= Beginning of Section =
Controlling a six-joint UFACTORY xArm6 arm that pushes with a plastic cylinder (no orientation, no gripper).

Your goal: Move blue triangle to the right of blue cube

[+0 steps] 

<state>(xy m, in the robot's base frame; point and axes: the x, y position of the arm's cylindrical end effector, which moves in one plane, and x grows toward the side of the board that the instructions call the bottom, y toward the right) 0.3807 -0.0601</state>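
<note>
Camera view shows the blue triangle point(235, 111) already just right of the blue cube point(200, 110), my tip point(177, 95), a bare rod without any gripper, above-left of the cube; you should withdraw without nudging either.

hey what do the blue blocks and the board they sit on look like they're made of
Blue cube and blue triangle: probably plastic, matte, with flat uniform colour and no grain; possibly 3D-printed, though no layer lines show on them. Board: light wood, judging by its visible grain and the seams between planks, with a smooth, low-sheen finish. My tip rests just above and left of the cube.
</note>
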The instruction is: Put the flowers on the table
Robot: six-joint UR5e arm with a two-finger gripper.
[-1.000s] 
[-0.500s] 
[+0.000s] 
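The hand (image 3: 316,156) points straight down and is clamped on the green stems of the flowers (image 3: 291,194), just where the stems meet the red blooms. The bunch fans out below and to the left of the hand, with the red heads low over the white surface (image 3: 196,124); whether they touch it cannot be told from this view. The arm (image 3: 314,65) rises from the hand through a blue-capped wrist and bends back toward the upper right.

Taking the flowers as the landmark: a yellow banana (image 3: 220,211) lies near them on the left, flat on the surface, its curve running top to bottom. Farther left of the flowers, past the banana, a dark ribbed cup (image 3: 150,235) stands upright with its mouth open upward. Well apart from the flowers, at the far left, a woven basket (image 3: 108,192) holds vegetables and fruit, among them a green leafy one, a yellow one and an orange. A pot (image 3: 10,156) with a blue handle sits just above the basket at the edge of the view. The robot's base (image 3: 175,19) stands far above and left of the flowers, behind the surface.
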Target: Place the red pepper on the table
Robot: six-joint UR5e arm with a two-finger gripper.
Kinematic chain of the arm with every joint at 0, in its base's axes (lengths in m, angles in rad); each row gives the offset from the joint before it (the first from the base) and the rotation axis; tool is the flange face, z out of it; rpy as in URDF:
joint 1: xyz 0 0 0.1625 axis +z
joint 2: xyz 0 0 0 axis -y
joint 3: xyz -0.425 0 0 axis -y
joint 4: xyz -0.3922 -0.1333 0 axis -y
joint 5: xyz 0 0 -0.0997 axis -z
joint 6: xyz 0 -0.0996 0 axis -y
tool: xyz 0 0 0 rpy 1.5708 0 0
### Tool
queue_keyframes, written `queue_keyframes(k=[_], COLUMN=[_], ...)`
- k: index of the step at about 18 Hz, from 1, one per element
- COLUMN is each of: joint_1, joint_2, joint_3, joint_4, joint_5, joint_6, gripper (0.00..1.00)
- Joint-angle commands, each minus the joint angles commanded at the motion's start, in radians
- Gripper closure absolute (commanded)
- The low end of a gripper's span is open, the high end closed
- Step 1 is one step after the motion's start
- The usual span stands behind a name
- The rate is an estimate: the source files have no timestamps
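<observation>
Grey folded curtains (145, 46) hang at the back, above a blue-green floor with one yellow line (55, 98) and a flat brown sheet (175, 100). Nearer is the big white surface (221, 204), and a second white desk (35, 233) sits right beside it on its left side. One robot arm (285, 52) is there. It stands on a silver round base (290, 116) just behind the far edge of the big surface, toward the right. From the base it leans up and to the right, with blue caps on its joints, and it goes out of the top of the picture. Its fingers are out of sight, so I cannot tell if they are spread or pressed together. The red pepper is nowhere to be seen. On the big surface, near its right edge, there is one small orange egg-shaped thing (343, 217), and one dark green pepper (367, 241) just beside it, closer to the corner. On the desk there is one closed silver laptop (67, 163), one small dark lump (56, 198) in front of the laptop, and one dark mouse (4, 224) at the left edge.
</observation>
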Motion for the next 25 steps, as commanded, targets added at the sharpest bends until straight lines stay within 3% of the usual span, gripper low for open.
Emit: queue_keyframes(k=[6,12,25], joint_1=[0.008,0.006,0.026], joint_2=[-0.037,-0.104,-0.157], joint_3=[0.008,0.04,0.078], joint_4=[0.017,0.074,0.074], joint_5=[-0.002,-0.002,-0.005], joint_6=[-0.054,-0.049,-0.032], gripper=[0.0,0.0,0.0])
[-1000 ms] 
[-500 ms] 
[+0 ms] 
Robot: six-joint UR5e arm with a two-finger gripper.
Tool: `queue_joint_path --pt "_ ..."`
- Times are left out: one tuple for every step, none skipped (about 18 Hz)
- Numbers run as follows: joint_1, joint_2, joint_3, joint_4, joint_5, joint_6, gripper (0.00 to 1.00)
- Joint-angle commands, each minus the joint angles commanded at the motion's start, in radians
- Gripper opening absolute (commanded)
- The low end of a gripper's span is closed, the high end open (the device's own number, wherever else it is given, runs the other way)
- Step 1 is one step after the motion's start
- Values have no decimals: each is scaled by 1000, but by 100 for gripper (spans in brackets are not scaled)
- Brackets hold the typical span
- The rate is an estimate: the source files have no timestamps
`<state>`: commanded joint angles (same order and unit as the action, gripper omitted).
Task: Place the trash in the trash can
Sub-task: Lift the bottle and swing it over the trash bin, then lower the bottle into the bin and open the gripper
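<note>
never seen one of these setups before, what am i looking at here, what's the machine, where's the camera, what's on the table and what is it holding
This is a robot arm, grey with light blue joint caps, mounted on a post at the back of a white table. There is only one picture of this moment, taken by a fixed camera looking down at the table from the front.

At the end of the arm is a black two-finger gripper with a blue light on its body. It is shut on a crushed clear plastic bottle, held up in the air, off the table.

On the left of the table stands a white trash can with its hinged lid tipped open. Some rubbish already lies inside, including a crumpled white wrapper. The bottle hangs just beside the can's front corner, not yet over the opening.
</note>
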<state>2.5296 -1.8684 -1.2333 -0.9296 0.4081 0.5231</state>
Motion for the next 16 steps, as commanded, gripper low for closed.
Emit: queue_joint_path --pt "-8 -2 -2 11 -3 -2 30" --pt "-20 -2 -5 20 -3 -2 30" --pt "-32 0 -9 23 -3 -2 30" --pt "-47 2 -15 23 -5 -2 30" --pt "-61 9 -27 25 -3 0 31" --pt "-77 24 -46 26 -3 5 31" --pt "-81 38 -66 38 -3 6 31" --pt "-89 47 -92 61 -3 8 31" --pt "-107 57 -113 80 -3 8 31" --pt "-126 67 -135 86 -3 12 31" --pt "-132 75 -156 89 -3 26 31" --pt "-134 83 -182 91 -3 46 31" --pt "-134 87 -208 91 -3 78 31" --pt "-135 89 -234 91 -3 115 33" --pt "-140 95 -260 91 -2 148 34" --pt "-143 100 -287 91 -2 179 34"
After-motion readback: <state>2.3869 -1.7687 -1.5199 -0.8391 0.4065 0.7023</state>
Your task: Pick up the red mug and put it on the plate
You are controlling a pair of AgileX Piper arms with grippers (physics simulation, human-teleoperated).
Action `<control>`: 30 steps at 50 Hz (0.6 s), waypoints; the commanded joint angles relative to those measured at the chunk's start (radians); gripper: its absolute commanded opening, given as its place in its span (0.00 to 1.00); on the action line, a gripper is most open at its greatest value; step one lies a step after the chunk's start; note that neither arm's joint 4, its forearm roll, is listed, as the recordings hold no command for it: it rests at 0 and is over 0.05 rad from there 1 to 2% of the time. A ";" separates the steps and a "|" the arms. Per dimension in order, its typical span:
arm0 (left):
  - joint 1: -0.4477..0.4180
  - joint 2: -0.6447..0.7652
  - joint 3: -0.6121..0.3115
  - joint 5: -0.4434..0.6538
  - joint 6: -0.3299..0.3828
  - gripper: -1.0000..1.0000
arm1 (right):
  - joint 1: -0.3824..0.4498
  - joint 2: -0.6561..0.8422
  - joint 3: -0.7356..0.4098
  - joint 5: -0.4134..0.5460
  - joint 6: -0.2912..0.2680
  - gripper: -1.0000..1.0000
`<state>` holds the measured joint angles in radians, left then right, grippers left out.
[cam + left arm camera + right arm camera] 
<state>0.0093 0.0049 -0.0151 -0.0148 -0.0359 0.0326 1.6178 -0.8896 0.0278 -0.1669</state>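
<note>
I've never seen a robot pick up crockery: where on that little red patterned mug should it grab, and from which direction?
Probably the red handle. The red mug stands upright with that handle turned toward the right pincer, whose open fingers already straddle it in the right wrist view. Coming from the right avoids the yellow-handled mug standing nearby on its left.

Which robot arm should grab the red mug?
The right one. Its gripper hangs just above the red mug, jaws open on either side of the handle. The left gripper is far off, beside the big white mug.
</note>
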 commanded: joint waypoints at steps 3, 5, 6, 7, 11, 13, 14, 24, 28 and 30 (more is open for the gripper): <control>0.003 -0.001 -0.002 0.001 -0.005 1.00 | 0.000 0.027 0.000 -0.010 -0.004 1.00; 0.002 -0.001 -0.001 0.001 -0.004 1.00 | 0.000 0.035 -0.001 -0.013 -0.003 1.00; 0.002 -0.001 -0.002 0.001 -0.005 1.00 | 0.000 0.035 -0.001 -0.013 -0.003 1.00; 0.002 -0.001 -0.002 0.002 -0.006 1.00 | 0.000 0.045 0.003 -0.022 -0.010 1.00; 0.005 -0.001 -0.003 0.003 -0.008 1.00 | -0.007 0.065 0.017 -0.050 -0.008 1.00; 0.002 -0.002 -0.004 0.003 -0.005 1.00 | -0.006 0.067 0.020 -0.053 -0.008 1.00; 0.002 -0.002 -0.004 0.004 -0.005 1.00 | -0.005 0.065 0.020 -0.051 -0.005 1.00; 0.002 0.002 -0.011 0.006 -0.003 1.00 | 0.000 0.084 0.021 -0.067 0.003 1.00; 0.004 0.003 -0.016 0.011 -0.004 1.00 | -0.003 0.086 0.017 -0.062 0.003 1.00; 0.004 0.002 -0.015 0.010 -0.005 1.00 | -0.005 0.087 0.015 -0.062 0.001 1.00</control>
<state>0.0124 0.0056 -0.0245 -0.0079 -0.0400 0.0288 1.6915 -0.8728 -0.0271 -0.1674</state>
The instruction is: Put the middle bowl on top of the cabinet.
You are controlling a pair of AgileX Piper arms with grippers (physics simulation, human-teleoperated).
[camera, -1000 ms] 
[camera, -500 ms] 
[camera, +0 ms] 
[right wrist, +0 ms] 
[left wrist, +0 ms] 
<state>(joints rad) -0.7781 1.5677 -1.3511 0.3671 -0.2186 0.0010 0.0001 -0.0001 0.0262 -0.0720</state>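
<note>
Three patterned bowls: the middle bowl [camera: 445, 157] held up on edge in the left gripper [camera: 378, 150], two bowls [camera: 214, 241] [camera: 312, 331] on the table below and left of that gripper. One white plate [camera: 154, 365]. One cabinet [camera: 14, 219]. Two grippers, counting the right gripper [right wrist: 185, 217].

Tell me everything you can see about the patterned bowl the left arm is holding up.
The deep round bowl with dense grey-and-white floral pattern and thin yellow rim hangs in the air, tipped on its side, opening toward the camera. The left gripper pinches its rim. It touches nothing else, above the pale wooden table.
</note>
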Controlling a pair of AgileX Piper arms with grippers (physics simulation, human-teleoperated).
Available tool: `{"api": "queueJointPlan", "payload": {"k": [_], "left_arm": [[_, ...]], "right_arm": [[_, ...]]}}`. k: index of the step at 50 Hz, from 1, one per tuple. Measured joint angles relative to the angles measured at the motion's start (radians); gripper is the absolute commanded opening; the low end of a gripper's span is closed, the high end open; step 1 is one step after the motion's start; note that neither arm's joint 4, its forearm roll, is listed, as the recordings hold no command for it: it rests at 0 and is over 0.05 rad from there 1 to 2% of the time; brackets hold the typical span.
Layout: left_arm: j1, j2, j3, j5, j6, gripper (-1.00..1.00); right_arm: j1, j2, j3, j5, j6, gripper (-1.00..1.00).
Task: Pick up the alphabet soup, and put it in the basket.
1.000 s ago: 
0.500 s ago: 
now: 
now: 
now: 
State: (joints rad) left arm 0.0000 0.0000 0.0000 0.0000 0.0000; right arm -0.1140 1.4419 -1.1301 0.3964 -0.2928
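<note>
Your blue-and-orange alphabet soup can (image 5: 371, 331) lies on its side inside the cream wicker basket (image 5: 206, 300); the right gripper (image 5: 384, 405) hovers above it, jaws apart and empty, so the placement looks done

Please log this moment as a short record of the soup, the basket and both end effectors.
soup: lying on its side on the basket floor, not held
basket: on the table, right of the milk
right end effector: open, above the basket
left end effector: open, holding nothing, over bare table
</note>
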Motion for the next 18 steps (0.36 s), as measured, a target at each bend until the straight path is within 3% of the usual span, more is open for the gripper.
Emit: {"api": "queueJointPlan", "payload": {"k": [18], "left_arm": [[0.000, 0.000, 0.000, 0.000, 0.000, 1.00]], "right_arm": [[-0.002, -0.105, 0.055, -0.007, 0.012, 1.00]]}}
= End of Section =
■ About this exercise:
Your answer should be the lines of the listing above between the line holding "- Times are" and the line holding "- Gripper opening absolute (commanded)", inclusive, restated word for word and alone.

■ Result of the task:
- Times are left out: one tuple for every step, none skipped (about 18 Hz)
- Numbers run as follows: joint_1, joint_2, joint_3, joint_4, joint_5, joint_6, gripper (0.00 to 1.00)
- Joint-angle commands, each minus the joint angles commanded at the motion's start, in radians
- Gripper opening absolute (commanded)

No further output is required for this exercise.